The use of discussion as a means of learning is of acknowledged theoretical and educational importance, however, within the primary sector and particularly within primary science it is presently under-researched. Given the current ‘creativity’ agenda within primary school education in England, the use of talk is not only timely but as presented here, is an innovative means of developing children’s understanding of scientific concepts. This research is set against a backdrop of the recent shift in educational thinking which places the child back at the centre. The adoption of talk, in particular, within small peer discussions, and its potential power in helping children to come to a joint understanding of primary science concepts and perhaps more generally concepts across all areas of learning is considered here. A social constructive theoretical framework is adopted as the basis of this paper.

The main findings of a research project ( in its pilot study phase ), which was designed to help children to use discussion as a means of developing their joint understanding within a primary science context are reported within this paper which closely examines what strategies children appeared to be using to develop their conceptual understanding within their discussions and whether there were any patterns emerging in the nature of the discussions undertaken across a number of groups. How children drew upon their life world and school knowledge is demonstrated through their oral exchanges which show how these children “legitimate the world picture” (Martin et al. 1976), they are constructing through the use of their discussions.

Problems and issues of setting up the pupil discussions are considered and suggestions are given for how the primary school teacher may facilitate for such discussion within primary science. The teachers’ role in helping children to develop their scientific understanding is examined and suggestions are made concerning the feasibility of adopting such discussion groups within the current climate in primary education.

Background and Literature Review Considerations

Background

This paper reports on a pilot study which arose from my belief that both teachers and learners will benefit if discussion as a strategy for teaching and as a tool for learning is used within primary science lessons. My own personal experiences both as a teacher and as a learner have demonstratedthat I am better at conversing with people than writing my ideas down. I believe that through engaging in discussions, I am able to formulate, crystallise and refine my ideas. I think through my talk and develop my thinking through discussions with others.

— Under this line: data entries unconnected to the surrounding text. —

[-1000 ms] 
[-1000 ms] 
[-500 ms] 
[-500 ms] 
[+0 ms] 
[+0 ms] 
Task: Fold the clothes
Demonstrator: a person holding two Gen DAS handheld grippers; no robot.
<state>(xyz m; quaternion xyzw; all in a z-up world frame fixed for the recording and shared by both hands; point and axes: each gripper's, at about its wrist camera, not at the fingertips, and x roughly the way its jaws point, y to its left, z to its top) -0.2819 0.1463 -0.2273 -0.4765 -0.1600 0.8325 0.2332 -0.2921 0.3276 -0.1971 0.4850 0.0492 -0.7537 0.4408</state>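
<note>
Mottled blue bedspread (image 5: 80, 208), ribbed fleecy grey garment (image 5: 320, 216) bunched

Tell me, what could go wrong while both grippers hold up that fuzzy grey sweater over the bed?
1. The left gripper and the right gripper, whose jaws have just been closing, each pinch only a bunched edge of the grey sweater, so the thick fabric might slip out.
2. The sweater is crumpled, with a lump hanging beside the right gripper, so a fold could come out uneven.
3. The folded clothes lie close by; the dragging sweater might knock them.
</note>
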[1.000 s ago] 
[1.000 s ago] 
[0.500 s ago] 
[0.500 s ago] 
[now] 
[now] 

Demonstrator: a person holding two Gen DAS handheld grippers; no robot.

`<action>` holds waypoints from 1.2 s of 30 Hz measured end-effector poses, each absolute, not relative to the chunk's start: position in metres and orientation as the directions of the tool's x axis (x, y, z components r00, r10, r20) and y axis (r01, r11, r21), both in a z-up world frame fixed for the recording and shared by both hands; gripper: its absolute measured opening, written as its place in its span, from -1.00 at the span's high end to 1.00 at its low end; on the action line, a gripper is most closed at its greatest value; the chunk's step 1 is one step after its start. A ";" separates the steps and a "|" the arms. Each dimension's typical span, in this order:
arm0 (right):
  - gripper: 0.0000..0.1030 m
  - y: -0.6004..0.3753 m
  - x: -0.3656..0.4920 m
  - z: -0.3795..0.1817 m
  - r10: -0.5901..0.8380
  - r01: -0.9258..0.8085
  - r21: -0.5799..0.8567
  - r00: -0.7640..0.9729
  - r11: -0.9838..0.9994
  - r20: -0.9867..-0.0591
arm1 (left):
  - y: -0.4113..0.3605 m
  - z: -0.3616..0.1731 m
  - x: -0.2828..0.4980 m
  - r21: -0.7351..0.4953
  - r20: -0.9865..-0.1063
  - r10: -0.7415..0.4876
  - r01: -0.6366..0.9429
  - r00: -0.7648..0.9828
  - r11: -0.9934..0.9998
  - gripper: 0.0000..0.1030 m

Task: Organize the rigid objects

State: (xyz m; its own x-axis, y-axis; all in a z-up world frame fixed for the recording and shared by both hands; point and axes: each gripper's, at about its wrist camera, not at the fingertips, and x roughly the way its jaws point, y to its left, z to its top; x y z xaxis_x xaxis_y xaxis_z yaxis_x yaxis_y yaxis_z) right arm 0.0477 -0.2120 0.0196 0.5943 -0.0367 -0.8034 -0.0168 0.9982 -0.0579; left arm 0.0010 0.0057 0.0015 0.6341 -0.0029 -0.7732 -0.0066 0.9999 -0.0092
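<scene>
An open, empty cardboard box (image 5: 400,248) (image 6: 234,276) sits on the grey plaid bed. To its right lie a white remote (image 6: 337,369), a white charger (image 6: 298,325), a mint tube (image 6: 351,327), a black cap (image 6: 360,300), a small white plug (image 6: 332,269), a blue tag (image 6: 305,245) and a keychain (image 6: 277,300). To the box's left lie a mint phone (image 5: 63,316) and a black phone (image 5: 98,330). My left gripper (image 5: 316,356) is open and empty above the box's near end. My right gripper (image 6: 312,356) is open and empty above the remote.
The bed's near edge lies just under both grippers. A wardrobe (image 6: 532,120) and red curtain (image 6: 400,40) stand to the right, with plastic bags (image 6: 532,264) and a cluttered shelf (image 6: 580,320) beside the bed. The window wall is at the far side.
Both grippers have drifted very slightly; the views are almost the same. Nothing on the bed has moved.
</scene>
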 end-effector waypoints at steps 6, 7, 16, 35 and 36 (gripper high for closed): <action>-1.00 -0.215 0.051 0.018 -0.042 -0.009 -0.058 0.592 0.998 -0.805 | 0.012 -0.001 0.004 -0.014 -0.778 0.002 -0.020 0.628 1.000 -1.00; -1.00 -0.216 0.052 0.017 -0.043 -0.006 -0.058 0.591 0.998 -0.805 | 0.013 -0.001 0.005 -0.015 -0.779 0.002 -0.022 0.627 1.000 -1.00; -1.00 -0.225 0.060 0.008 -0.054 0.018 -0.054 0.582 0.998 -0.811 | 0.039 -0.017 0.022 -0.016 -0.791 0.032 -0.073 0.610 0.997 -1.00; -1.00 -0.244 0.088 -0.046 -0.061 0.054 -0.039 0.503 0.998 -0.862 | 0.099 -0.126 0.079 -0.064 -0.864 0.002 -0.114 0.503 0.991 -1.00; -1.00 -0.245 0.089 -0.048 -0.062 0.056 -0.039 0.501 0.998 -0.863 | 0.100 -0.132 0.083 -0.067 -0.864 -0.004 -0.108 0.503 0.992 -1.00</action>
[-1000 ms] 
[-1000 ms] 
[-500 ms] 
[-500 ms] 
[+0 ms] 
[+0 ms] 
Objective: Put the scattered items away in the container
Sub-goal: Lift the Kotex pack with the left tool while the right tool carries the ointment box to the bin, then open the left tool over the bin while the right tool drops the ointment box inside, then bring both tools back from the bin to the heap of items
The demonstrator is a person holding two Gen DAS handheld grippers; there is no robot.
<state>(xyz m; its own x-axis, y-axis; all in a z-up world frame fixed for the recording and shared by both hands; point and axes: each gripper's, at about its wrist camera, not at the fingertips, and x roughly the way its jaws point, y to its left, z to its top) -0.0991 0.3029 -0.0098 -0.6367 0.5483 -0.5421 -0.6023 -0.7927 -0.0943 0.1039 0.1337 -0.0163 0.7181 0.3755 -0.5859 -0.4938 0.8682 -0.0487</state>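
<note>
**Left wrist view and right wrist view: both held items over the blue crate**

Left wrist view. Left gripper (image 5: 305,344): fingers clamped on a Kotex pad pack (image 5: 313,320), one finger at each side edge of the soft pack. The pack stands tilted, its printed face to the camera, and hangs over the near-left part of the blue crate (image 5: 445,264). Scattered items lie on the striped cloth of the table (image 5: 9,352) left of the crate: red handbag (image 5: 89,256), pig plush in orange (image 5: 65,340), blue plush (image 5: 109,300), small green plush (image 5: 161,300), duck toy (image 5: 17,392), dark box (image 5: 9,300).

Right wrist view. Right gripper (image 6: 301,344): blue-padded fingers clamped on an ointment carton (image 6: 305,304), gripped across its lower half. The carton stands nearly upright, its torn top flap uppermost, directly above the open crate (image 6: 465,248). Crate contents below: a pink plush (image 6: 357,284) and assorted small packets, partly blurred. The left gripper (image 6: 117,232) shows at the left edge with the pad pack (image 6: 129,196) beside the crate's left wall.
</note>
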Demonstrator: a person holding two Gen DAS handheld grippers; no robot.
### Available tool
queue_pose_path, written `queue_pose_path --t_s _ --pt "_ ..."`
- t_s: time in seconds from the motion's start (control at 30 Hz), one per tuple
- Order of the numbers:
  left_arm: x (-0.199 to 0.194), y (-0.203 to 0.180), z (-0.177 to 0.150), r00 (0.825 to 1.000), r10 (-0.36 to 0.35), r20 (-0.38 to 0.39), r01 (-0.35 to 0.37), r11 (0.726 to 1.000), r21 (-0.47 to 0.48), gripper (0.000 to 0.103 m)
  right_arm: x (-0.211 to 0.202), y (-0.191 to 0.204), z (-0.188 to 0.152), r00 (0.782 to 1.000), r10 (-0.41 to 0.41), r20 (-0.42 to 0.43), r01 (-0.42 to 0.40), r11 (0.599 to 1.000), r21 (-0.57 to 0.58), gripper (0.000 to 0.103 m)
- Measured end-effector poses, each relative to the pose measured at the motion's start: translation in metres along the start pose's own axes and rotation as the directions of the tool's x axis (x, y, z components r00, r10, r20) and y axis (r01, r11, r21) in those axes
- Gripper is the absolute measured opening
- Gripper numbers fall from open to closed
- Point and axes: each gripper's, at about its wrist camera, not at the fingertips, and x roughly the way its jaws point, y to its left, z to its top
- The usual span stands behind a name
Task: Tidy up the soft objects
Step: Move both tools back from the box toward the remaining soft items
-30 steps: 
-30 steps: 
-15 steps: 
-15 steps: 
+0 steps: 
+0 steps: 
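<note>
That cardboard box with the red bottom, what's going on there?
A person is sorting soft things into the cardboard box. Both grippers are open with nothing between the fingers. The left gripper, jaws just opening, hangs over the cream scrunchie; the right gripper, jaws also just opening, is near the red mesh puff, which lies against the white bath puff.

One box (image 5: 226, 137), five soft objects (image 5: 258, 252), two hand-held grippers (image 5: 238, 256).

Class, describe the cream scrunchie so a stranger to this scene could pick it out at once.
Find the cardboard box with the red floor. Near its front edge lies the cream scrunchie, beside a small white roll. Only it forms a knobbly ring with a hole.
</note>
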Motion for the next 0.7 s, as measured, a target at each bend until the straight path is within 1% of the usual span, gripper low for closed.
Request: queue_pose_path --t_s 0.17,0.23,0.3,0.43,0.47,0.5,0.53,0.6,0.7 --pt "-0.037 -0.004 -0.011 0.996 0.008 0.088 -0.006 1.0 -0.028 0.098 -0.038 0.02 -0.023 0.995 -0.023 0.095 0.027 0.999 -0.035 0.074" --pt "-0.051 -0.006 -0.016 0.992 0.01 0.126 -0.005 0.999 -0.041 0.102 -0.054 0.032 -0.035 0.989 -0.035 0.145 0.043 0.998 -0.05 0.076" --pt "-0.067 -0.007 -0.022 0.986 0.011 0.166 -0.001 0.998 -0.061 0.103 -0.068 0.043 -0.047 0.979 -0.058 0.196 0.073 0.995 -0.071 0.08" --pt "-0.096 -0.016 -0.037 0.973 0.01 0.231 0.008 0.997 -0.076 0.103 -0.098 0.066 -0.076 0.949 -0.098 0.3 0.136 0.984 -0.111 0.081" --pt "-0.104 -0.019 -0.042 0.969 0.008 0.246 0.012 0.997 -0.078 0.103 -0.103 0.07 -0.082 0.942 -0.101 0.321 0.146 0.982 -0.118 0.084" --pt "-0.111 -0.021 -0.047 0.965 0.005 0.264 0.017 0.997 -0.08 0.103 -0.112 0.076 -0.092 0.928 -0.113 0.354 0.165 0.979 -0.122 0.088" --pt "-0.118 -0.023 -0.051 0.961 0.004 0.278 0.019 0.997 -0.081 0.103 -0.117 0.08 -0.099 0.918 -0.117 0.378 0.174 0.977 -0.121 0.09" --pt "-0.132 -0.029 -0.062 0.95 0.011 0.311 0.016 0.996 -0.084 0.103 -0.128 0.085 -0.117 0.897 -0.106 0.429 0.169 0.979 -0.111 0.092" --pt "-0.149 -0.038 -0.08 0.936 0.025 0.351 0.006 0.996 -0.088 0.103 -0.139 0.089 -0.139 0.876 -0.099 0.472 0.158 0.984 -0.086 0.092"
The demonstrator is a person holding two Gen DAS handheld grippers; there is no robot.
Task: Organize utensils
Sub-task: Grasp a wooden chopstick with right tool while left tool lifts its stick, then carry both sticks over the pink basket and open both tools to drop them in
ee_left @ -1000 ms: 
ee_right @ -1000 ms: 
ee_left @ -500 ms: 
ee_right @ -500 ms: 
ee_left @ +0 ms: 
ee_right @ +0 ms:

As a subject leader for science in schools, part of my responsibility was to monitor science teaching. Anecdotal evidence gathered through discussions in the staffroom concerning the type of teaching strategies employed for the teaching of science suggested that although teachers understanding of the nature and value of discussion varied, as one would expect, there was an interesting commonality to be observed in practice which was that all teachers conducted the same type of discussions.

Observations of practice revealed three main points:

  • that all teachers who were observed using discussion as a strategy for the teaching of science were involved in a form of interaction that involved both the teacher and pupils, that is , the discussion was exchange between teachers and pupils and never between pupils themselves.
  • that a particular form of interaction, which is well documented by Sinclair and Coulthard (1975), Lemke (1990), called the IRE sequence was seen to occur in a number of classrooms. In this sequence, it was seen that teachers initiate a topic of conversation, they talk about something (Initiation phase). Pupils respond to this (Response phase) and then the teacher evaluates what the pupil has said and gives feedback (Evaluation phase).
  • that interaction in the science classroom, consisted mostly of brief discussions between teacher and pupils as well as teacher exposition and teacher questioning. There appeared to be few instances when pupils themselves had a chance to discus their own ideas with their peers independently of their teachers.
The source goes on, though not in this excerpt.